Separuh Dirimu Dia

83 2 0
                                    

Alamanda keluar dari apotik dengan beberapa bungkus obat dan multivitamin. Badannya terlihat lemas dengan pandangan mata sayu. Sudah dua hari ini dia baru bisa tidur satu jam sebelum matahari terbit. Satu tepukan di bahu membuat Alamanda menghentikan langkahnya dan berbalik. 

"Jingga..."

"Kamu siapa?" 

"Aku.... Kamu lupa? Aku sangat merindukanmu..." Biru mecoba meraih tangan Manda dan langsung ditepis.

"Aku gak kenal sama kamu."

"Apa kamu bener-bener lupa sama aku?"

Manda menghela nafas dan mulai melangkah lagi. Biru tercekat dengan cepat berpindah ke depan Manda.

"Demi bintang jatuh, aku selalu merinduanmu.
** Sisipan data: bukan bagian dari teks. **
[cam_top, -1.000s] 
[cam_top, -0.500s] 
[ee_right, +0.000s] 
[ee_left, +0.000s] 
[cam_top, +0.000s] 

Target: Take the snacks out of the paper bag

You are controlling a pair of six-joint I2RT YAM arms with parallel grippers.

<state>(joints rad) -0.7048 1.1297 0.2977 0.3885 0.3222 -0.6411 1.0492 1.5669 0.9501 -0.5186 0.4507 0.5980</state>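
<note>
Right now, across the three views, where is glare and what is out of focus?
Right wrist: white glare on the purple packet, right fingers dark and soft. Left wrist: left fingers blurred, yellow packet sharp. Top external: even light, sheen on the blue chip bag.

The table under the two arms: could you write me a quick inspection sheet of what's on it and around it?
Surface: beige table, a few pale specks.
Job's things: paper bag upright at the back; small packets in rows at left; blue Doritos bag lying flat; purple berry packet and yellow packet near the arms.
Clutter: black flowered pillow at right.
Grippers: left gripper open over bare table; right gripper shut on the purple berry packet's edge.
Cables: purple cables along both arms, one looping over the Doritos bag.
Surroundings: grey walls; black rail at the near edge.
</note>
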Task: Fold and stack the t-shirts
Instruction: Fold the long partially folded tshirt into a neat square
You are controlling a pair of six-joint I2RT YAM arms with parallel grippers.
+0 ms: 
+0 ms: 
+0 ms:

Apakah kamu marah karena aku terlambat datang? Apa kamu..." 

Manda tidak bertahan lama mendengarkan celoteh Biru yang sama sekali tidak dimengertinya. Bergegas untuk pergi sebelum kesabarannya habis dan bisa bertindak yang memalukan atau mungkin sepatunya akan menancap di kepala Biru.

"Tunggu!" Biru menarik tangan Manda sekali lagi. Kali ini dengan sentakan lebih kuat membuat Manda hampir terjatuh. 

"Maaf. Bukan maksud saya untuk..."

Manda sedikit lagi akan menampar Biru sebelum dia sadar bahwa sedang berada di pinggir jalan. Tangan yang sudah terangkat diturunkannya lagi dan melonggos begitu saja. Kepalanya tiba-tiba sangat sakit. Matanya mulai tidak fokus terlebih karena menahan marah. Secepatnya Manda memanggil taksi dan segera pergi sebelum kepalanya pecah.

Siapa yang bisa mengira. Dadanya berdegub kencang lebih dari gelegar guntur melihat mata bulat yang sangat memesona itu. Masih sama memesonanya dengan tatapan mata tujuh tahun lalu. Mata Jingga ada dalam dirinya. Biru menghela nafasnya seperti telah kehilangan sesuatu.

"Kakak lagi mikirin apa sih?"

Biru menoleh. Arunida sedang memandanginya menunggu jawaban. Biru hanya diam dan kembali melihat langit biru. Berbaring di rerumputan seperti yang sedang dilakukannya telah menjadi indikator bahwa dia sedang memikirkan sesuatu.

"Aku bertemu Jingga tadi. Dia masih sangat cantik. Aku rasanya ingin sekali memeluknya."

"Hah?" Arunida tercengang seakan meminta penegasan apa yang didengarnya barusan adalah benar. 

"Dia sedikit pucat memang, tetapi aku psti tidak salah. Suaranya, aku tidak akan pernah salah. Hafal sekali dengan suaranya. Rasanya sudah terekam kuat di otakku." Biru masih duduk sambil menengadahkan kepalanya melihat hamparan biru di langit.

Arunida sebenarnya masih kurang percaya dan masih ingin bertanya banyak kepada kakaknya. Hanya saja melihat Biru sedikit bersedih maka Aruni mengurungkan niatnya. 

Sesaat setelah itu gerimis mulai turun. Sedikit demi sedikit mulai membasahi rumput tempat Biru duduk. Biru masih menengadah, namun kali ini matanya terpejam. Dia menarik nafas menikmati setiap rintik gerimis yang mengenai wajahnya. Setiap rintik yang jatuh dan luruh langsung ke tanah meninggalkan bias-bias warna warni seperti pelangi di udara sekitar wajah putih Biru. Saat seperti itu Biru akan bersinar dan siapa pun yang akan melihatnya akan heran. Separuh dewa dalam tubuhnya seperti tersiram air setelah berkepanjangan tandus. Beruap. 

"Kakak!" panggil Aruni keras mengingatkannya.

Biru membuka matanya dan menoleh ke arah Aruni. Melihat tatapan protes dari Aruni dia akhirnya beranjak. eninggalkan gerimis sendirian membasahi tanah dan menguarkan aroma kerinduan.